Father of PSYCHO Writer Robert Bloch 1994 Westwood Village Cemetery


(This photo is from my 1989 interview with RB.)

Robert Albert Bloch (April 5, 1917 – September 23, 1994) was a prolific American writer, primarily of crime, horror and science fiction.

Bloch wrote hundreds of short stories and over twenty novels, usually crime fiction, science fiction and, perhaps most influentially, horror fiction (Psycho). He was one of the youngest members of the Lovecraft Circle. H. P. Lovecraft was Bloch's mentor and one of the first to seriously encourage his talent. He was a contributor to pulp magazines such as Weird Tales in his early career, and was also a prolific screenwriter. He was the recipient of the Hugo Award (for his story "That Hell-Bound Train"), the Bram Stoker Award, and the World Fantasy Award. He served a term as president of the Mystery Writers of America. Robert Bloch was also a major contributor to science fiction fanzines and fandom in general. In the 1940s, he created the humorous character Lefty Feep in a story for Fantastic Adventures. He also worked for a time in local vaudeville and tried to break into writing for nationally-known performers. He was a good friend of the science fiction writer Stanley G. Weinbaum. In the 1960s, he wrote three scripts for Star Trek. In 2008, The Library of America selected Bloch’s story “The Shambles of Ed Gein” for inclusion in its two-century retrospective of American True Crime.

Life

Bloch was born in Chicago, the son of Raphael "Ray" Bloch (1884 - 1952), a bank cashier, and his wife Stella Loeb (1880 - 1944), a social worker, both of German-Jewish descent.
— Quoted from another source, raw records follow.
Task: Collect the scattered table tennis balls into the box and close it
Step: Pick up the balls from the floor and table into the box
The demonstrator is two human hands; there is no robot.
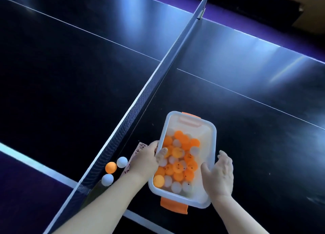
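Observation:
A clear plastic box (210,128) with orange latches rests on the dark table, uncovered and holding several orange and white balls (177,167). My left hand (146,161) grips the box's left rim, thumb inside over the balls. My right hand (222,174) presses against the right rim with the thumb hooked over the edge. Three loose balls lie by the net to the left: a white ball (122,162), an orange ball (111,167) and another white ball (107,179). No lid is visible.
The net (140,96) runs diagonally from bottom left to top right, just left of the box. A paper label with printed characters (139,150) lies on the table under my left wrist. The table's near edge line (35,163) passes below the loose balls.

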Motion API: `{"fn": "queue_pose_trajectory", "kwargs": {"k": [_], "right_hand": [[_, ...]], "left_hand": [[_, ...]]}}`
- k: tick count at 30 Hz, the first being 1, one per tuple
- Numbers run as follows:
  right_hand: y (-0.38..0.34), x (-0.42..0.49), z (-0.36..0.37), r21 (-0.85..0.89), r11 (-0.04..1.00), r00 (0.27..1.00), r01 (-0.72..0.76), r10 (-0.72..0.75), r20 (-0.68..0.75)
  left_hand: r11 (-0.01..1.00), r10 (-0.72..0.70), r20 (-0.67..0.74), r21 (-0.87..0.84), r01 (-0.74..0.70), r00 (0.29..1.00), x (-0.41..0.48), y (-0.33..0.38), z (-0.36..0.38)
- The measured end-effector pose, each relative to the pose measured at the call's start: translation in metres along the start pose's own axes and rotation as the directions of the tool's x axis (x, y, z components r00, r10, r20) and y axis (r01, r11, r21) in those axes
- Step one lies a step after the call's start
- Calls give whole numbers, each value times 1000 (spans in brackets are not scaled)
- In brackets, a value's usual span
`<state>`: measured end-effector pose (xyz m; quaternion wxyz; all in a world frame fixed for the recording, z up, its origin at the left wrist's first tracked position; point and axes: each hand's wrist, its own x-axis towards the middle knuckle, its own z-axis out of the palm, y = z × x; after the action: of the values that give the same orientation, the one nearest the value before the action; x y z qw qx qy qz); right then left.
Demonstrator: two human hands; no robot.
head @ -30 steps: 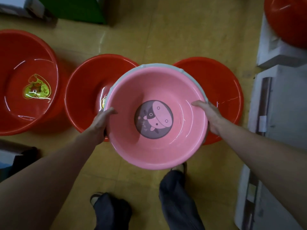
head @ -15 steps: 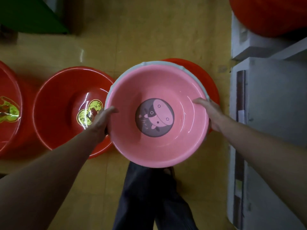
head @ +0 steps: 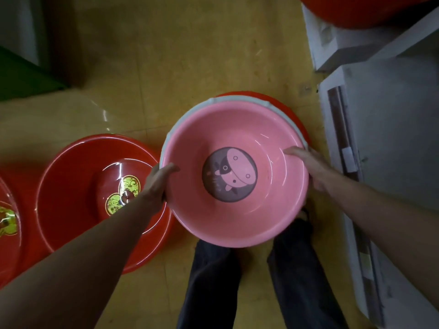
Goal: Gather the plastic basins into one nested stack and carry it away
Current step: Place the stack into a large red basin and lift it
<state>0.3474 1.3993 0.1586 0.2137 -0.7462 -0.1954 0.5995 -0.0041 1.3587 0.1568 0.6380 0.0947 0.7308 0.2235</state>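
Since left hand and right hand grip the pink basin by its rim, I'd lower it level into the right red basin.

No writing can be read anywhere. The pink basin carries a round grey emblem of a cartoon cow on its bottom; a few small marks at the emblem's lower left are too blurred to make out. The red basin on the floor to the left bears a gold-green double-heart sticker, its print illegible. A white tag on the grey shelf unit at the right shows no legible characters.
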Motion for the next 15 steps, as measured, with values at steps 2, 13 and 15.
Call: {"fn": "queue_pose_trajectory", "kwargs": {"k": [2, 13, 15], "right_hand": [[4, 12, -2, 1, 1000, 1000, -10, 10, -7], [32, 99, -18, -41, 999, 999, -11, 12, 35], [39, 115, -20, -46, 999, 999, -23, 24, 30]], "left_hand": [[1000, 7, -15, 11, -6, 1000, 10, 1, 7], [999, 32, -88, -24, -35, 996, 72, -34, 51], [999, 10, -108, -34, -13, 994, 84, -42, 57]]}}
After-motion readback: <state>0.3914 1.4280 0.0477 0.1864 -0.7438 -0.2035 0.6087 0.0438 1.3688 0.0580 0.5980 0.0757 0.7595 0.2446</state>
Bloch died in 1994 in Los Angeles. He was cremated and interred in the Room of Prayer columbarium at Westwood Village Memorial Park Cemetery in Los Angeles.








Career

During the 1930s, Bloch was an avid reader of the pulp magazine Weird Tales. H. P. Lovecraft, a frequent contributor to that magazine, became one of his favorite writers. As a teenager, Bloch befriended and corresponded with Lovecraft, who gave the promising youngster advice on his own fiction-writing efforts.[1] Bloch's first professional sales, at the age of just seventeen, were to Weird Tales with the short stories "The Feast in the Abbey" and "The Secret in the Tomb". Bloch's early stories were strongly influenced by Lovecraft. Indeed, a number of his stories were set in, and extended, the world of Lovecraft's Cthulhu Mythos. It was Bloch who invented, for example, the oft-cited Mythos texts De Vermis Mysteriis and Cultes des Goules.
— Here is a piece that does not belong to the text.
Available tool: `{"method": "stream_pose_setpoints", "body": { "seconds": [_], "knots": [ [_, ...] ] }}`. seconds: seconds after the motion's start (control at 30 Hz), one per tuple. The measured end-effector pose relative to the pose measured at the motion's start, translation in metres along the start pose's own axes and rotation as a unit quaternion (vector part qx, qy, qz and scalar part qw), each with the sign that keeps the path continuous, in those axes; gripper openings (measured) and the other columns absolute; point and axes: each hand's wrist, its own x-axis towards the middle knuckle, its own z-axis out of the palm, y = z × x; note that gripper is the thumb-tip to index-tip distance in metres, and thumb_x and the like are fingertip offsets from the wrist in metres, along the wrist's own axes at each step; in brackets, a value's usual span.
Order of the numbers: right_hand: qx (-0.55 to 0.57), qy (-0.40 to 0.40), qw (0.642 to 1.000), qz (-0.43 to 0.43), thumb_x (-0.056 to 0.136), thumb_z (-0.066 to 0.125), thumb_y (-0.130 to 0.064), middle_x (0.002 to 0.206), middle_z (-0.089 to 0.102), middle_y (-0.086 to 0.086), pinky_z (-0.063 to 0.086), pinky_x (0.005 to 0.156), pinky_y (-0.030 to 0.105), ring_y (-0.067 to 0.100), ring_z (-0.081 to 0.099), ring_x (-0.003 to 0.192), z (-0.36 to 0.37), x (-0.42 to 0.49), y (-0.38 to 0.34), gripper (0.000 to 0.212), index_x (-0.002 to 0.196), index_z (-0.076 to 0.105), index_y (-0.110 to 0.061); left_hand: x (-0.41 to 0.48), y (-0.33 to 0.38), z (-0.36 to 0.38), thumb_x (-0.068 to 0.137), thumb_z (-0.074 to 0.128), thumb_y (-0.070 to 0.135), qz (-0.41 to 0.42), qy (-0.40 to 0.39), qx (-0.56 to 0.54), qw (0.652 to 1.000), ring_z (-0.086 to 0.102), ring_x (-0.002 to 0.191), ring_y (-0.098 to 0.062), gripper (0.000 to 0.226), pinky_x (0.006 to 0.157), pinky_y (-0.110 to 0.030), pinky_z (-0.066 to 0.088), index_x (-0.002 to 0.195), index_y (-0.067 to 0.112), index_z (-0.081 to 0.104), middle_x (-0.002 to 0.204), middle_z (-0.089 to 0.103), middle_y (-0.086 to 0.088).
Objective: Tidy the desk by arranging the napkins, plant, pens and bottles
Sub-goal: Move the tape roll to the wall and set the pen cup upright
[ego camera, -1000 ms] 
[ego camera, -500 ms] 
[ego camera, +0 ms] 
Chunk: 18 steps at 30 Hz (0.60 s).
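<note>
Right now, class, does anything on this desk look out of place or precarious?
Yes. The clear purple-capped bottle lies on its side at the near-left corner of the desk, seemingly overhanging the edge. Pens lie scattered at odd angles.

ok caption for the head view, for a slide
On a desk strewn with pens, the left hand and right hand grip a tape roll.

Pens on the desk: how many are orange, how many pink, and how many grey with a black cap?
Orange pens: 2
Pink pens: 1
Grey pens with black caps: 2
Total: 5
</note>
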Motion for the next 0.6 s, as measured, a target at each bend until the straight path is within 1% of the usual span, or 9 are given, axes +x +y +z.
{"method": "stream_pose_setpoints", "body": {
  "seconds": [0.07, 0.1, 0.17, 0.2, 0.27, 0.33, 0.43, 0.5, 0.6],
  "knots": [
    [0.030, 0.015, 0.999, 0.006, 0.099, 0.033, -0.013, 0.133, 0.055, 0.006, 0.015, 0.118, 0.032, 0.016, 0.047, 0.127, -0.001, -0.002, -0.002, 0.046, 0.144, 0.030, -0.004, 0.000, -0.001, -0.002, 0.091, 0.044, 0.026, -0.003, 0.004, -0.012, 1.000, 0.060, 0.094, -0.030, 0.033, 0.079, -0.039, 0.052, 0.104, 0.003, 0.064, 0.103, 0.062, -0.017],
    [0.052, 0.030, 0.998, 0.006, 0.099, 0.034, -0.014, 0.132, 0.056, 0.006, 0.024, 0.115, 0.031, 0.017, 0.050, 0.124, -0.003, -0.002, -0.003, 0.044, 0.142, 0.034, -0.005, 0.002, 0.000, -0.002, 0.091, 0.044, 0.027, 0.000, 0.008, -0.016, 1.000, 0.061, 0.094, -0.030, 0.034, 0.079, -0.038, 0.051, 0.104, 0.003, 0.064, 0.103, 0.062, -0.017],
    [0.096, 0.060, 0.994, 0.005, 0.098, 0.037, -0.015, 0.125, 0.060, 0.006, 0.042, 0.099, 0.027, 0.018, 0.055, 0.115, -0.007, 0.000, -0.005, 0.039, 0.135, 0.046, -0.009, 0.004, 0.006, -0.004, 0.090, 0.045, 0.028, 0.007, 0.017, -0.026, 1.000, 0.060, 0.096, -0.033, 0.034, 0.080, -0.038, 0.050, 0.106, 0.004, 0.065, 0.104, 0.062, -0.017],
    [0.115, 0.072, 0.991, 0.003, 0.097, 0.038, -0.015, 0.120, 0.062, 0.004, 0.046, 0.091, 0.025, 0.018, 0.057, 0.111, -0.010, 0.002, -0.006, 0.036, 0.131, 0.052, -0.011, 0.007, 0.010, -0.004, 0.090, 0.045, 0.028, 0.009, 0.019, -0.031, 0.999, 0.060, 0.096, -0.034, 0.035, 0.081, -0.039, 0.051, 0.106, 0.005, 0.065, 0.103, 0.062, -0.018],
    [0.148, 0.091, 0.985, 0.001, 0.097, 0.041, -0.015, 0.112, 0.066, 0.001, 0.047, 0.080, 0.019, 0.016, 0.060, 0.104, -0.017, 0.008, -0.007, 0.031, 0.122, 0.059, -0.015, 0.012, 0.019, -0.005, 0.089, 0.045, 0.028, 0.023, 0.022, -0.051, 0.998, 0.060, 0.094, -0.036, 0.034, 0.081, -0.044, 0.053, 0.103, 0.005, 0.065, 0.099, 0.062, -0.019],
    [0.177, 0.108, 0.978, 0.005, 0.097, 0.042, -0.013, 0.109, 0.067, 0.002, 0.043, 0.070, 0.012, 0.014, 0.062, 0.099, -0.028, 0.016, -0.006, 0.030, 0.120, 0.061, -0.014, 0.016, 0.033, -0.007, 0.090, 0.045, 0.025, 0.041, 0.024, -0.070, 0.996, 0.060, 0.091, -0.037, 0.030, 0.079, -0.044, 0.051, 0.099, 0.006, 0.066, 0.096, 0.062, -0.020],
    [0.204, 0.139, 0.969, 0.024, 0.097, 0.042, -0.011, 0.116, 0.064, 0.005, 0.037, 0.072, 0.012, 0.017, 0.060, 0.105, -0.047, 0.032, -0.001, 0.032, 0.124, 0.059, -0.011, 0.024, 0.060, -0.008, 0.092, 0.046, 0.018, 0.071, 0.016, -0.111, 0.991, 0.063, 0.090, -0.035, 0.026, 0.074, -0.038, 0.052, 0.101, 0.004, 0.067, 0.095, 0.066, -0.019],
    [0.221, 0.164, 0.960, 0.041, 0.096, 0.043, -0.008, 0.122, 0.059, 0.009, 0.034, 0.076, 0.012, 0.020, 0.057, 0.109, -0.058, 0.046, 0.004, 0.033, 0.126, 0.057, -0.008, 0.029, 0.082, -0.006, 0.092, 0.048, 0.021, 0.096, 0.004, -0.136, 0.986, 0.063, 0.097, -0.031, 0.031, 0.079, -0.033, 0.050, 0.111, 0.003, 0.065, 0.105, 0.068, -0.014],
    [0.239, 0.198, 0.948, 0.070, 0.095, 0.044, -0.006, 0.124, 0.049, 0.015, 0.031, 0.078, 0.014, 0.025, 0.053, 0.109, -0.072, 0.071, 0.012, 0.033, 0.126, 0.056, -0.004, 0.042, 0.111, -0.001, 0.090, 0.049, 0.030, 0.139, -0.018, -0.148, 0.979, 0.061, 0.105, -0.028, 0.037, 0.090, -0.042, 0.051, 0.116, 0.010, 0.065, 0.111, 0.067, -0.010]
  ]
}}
The young Bloch appears, thinly disguised, as the character "Robert Blake" in Lovecraft's story "The Haunter of the Dark", which is dedicated to Bloch. In this story, Lovecraft kills off the Bloch character, repaying a courtesy Bloch earlier paid Lovecraft with his tale "The Shambler from the Stars", in which the Lovecraft-inspired figure dies; the story goes so far as to use Bloch's then-current street address in Milwaukee. (Bloch even had a signed certificate from Lovecraft [and some of his creations] giving Bloch permission to kill Lovecraft off in a story.) Bloch later wrote a third tale, "The Shadow From the Steeple," picking up where "The Haunter of the Dark" finished.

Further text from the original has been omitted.